Mon désespoir et mon énervement allaient croissant (ce qui me fait dire que le désespoir et l’énervement sont très caloriques), lorsqu’il nous a fait remarquer un paquet d’autres faits navrants comme il faut.
Par exemple.
En Espagne, à l’époque, St Jacques était représenté en Matamore. Il tuait (de l’espagnol « matar ») les Maures, qui avaient la désagréable habitude d’être d’obédience pas comme lui (Philippe, big-up, tout ça).
Pour la Cathédrale de Cuzco, les peintres espagnols ont adapté le concept aux couleurs locales et ce sont donc des Indiens qu’il transperce de sa lance. Rajoutez à ça que la cathédrale de Cuzco est elle aussi bâtie sur les ruines d’un temple (le plus grand de l’empire Inca) et vous comprendrez mon état d’esprit du moment.
J’avais envie de latter le premier espagnol venu avec 500 ans de retard pour lui apprendre un peu.
Bon.
En fait, c’est pas vraiment vrai.
J’avais pas envie de taper sur eux, mais j’avais les boules.
Quand soudain.
Bon.
A priori, quand une personne normalement constituée commence une phrase par « quand soudain », elle se sent ensuite investie d’une mission sacrée et la termine avec des mots à base de sujet, de verbe et de compléments. En tout cas c’est comme ça qu’il sied d’agir si l’on en croit Nadine de Rotshild et son « Guide des bonne manières ».
Mais je ne l’ai pas lu. Et comme je suis un cramé de la tête et que les phrases mort-nées ne me font pas peur, je mets un point après « soudain », histoire de ménager un peu le suspense.
Donc : Quand soudain.
Les yeux de Jimy (notre guide, avec un « m ») ont commencé à briller. Ou plutôt, ils se sont allumés et malgré notre présence dans une cathédrale, la lumière divine n’avait rien à y voir.
C’était de la fierté qu’on pouvait lire dans son regard.
Il nous a alors montré comment certains Quechuas avaient, à leur manière, « résisté » à l’envahisseur. En fait, j’ai peur d’avoir un peu surjoué l’histoire des 3 vengeances dans mon introduction. Vous allez voir, c’est plus de l’ordre du détail.
Mais j’adore les détails.
Donc.
D’abord, contrairement à ce que laissent penser les différents crucifix présents dans la cathédrale, Jésus n’est pas devenu hémophile (bien qu’il soit le fils du Seigneur – celle-là était tellement horrible que je n’ai pas résisté) en traversant l’Atlantique.
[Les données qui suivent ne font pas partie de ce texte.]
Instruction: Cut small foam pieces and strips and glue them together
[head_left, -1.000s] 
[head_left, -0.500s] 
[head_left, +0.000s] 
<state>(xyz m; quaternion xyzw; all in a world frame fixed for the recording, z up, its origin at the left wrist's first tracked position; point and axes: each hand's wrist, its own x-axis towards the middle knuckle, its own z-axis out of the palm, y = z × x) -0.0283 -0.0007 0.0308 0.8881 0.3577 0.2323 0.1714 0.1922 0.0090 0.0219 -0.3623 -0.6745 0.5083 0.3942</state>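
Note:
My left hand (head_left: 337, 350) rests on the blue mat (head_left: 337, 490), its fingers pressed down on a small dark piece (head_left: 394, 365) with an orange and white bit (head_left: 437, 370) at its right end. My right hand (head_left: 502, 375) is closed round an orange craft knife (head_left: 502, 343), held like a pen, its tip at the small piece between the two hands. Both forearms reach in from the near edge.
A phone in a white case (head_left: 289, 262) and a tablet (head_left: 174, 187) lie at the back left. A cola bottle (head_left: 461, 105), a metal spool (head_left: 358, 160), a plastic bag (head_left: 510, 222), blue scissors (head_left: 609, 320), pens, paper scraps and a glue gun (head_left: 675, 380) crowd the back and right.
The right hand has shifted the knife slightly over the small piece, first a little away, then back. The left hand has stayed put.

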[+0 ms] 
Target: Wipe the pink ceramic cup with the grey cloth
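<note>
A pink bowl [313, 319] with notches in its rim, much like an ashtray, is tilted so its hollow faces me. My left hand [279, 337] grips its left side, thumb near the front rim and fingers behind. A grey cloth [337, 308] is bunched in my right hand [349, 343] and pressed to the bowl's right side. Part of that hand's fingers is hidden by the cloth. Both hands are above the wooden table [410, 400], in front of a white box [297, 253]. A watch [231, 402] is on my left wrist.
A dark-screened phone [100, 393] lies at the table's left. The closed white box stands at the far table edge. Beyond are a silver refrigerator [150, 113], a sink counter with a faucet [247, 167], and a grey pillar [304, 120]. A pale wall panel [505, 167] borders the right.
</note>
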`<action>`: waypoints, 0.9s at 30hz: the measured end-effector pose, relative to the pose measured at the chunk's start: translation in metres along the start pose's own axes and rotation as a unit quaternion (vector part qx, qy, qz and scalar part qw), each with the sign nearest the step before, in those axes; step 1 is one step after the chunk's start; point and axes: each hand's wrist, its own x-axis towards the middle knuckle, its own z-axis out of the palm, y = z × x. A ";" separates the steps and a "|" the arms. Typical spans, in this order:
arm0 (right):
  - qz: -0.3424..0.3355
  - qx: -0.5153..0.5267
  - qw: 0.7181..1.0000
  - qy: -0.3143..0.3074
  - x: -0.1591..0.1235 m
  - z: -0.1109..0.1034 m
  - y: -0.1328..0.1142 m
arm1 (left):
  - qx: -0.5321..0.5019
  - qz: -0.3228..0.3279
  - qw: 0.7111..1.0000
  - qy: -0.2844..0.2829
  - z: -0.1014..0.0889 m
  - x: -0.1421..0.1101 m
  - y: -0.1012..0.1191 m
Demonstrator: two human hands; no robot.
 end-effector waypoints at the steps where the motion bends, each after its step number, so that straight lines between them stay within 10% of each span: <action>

S’il est représenté partout couvert de larges plaies et maculé de sang, c’est parce que c’était une manière pour les Indiens de se venger sur lui des atrocités commises en son nom par les espagnols.
Ensuite, si Judas est parfois représenté aussi rouge écarlate qu’un truc rouge écarlate, c’est pas parce qu’il était en rade d’Ecran Total et que les autres apôtres ont refusé de lui en filer. Là encore, c’était une façon détournée pour les Quechuas de se « venger » des conquistadors.
Parce que quand ils ont commencé à escalader les Andes, les espagnols ont choppé des coups de soleil velus. Ce qui n’était évidemment pas le cas des Indiens.
Du coup, les Indiens ont représenté Judas complètement brûlé par le soleil, histoire de se foutre de la gueule des espagnols (qui arrivaient étonnement blancs et viraient au cramoisi comme par magie après quelques jours) en les associant à l’image du gros méchant dans la Bible.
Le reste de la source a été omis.